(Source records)
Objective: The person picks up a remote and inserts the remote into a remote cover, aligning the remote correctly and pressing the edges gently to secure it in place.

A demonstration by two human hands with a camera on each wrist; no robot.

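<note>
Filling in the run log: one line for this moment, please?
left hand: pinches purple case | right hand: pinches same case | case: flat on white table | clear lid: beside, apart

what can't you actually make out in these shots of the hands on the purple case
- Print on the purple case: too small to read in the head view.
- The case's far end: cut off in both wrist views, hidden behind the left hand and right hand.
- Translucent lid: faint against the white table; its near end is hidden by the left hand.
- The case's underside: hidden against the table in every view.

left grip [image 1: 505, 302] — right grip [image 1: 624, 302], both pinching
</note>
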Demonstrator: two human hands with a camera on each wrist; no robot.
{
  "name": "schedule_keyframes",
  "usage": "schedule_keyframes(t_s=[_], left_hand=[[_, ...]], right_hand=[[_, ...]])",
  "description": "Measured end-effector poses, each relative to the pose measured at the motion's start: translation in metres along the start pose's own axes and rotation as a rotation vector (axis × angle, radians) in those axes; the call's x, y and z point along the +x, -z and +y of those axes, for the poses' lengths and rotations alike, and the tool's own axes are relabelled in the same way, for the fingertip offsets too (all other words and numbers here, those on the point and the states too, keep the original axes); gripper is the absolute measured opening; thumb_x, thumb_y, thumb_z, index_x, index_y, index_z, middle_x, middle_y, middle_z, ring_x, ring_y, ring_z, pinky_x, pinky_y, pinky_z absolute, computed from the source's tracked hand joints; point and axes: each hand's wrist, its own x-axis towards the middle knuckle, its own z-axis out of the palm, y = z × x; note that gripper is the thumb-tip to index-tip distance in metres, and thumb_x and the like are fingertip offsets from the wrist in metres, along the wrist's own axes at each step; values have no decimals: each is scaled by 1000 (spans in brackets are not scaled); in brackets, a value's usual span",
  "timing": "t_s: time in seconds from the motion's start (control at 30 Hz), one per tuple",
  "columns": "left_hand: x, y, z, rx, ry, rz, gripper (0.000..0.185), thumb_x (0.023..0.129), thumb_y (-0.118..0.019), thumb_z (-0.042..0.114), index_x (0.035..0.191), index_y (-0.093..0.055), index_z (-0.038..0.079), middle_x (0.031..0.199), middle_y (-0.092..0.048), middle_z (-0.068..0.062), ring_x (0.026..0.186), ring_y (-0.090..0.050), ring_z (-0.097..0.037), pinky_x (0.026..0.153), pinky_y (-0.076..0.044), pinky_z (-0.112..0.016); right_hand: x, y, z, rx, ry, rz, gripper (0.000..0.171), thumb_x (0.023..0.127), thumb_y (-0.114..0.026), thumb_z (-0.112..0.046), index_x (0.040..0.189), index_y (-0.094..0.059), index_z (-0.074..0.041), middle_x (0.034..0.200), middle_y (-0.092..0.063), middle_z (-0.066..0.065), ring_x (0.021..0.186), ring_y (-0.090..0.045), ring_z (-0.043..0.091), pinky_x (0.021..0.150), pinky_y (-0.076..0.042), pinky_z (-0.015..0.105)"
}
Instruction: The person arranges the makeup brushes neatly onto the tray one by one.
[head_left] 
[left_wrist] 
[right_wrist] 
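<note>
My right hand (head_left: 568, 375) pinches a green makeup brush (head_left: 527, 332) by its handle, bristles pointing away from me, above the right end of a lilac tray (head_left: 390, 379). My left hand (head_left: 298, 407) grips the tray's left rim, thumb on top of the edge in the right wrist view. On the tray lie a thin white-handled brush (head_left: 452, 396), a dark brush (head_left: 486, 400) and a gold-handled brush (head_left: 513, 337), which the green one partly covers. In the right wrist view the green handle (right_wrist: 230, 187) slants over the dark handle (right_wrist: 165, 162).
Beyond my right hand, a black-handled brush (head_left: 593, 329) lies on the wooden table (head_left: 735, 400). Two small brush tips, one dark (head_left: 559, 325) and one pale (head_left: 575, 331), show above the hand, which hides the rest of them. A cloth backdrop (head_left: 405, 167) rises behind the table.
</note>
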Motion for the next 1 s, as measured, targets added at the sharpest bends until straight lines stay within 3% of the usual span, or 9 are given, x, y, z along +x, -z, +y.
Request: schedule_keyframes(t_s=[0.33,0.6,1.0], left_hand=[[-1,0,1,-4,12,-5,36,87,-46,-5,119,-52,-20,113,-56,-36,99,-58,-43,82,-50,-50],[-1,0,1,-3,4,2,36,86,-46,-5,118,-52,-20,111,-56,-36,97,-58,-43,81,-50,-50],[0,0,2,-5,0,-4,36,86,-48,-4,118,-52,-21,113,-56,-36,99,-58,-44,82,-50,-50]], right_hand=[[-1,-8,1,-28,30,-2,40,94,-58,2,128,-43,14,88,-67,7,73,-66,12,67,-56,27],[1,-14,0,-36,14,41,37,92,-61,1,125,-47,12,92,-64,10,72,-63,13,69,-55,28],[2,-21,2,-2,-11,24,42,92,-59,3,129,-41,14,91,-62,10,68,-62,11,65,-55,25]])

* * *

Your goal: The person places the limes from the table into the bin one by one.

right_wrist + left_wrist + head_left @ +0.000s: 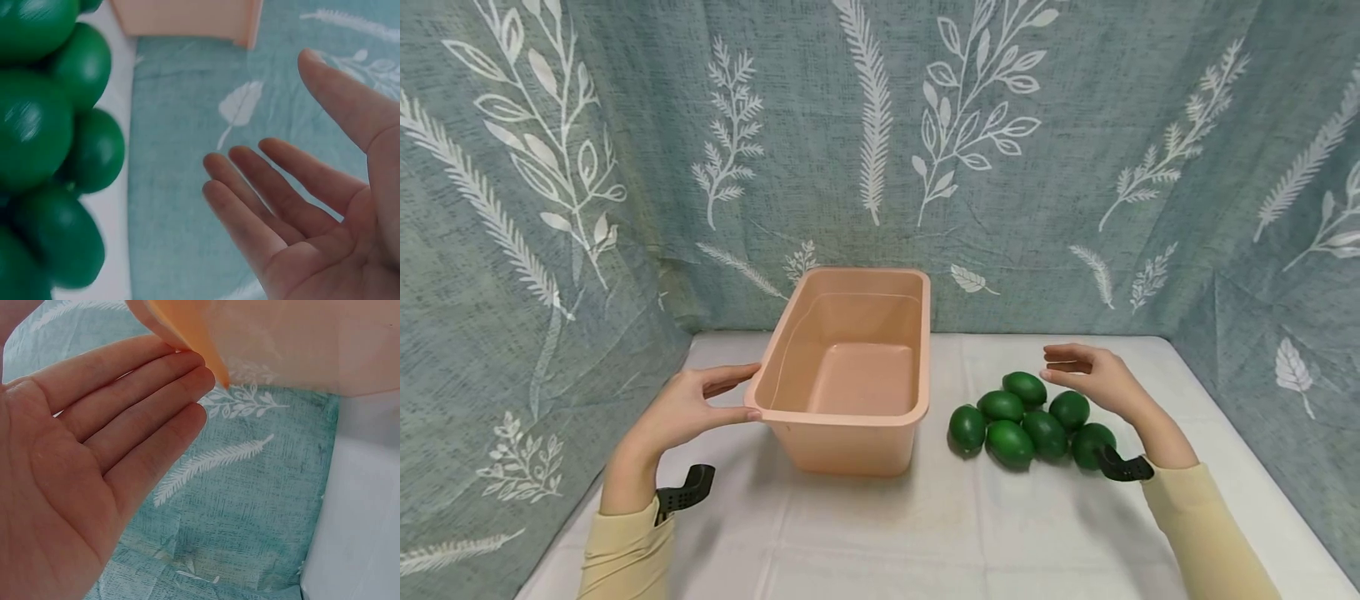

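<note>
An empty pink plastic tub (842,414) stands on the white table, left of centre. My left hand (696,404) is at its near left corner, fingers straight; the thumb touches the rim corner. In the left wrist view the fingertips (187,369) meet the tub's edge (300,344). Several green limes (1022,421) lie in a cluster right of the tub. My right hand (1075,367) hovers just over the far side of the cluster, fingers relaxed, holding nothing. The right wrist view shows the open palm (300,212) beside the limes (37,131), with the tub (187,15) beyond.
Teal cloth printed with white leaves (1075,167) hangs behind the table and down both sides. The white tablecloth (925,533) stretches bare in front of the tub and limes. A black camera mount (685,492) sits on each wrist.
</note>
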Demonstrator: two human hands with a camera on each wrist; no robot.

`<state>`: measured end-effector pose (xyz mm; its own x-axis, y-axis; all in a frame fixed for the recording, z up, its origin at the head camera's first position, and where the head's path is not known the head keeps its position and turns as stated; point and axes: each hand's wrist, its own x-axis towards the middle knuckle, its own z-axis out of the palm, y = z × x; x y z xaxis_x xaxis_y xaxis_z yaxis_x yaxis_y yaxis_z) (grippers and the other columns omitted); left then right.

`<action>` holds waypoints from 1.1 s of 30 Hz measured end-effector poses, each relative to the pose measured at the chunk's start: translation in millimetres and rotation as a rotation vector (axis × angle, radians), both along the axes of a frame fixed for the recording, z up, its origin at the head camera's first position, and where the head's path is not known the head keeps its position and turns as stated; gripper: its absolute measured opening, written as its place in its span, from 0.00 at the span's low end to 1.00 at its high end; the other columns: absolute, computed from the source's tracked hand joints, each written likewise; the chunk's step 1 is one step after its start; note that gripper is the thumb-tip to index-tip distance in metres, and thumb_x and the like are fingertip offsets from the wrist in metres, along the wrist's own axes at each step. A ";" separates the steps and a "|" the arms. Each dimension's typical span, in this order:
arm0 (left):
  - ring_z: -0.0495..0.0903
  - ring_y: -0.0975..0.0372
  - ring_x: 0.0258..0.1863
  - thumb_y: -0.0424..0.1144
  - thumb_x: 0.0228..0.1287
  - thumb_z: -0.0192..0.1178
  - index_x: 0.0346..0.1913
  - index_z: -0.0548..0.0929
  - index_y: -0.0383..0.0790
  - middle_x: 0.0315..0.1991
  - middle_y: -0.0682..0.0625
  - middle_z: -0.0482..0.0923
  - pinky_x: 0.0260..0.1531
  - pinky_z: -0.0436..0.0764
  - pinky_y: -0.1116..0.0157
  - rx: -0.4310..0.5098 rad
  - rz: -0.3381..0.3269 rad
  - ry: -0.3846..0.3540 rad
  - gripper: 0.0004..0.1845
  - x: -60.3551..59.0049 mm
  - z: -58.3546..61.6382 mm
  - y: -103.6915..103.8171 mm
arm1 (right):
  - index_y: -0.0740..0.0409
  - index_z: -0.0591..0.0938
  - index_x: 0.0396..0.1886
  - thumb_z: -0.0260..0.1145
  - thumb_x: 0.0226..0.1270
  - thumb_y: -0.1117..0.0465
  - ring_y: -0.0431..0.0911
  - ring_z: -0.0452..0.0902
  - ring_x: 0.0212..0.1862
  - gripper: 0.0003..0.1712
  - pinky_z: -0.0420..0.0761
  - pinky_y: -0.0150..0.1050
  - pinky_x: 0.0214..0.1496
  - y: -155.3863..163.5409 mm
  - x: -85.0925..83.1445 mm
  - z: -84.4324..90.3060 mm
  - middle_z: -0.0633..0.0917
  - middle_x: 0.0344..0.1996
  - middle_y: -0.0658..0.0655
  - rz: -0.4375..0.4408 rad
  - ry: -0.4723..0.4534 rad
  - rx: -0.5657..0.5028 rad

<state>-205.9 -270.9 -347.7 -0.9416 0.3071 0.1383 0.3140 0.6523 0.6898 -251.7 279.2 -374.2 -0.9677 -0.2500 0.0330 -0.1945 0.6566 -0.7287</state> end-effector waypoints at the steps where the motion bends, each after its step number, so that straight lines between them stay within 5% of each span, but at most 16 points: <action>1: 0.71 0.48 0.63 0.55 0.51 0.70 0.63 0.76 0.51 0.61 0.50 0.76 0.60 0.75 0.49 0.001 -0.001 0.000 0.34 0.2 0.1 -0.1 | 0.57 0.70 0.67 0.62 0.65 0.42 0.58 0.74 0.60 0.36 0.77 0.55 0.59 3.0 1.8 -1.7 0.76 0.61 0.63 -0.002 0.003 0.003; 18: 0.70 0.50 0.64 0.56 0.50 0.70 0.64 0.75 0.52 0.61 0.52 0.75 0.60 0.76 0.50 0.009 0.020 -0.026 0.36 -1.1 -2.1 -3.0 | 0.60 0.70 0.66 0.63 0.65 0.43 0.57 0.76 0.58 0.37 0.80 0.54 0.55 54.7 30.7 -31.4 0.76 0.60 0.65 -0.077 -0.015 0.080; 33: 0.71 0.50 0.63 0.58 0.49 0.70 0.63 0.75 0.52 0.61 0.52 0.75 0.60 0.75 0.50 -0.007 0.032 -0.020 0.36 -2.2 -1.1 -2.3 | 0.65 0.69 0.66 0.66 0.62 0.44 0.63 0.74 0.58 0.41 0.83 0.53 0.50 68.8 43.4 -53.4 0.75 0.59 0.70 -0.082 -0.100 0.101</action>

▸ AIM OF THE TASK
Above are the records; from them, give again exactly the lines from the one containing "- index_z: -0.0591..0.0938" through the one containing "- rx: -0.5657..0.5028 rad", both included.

▸ TASK RESPONSE
  - index_z: -0.0591..0.0938
  - index_x: 0.0396..0.1886
  - thumb_z: -0.0260..0.1145
  - thumb_x: 0.0226..0.1270
  - thumb_y: -0.1117..0.0465
  - ring_y: -0.0431..0.0911
  - ring_z: -0.0452..0.0902
  - ring_x: 0.0212..0.1862
  - gripper: 0.0003..0.1712
  - pinky_z: -0.0420..0.0761
  - pinky_y: -0.0150..0.1050
  - pinky_x: 0.0214..0.1496
  - y: -155.3863..163.5409 mm
  - x: -85.0925..83.1445 mm
  - z: -84.4324..90.3060 mm
  - middle_z: -0.0633..0.0917
  - middle_x: 0.0344..0.1996
  - middle_y: -0.0658..0.0655
  - rz: -0.4375..0.4408 rad
  - ry: -0.4723..0.4534 rad
  - rx: -0.5657..0.5028 rad

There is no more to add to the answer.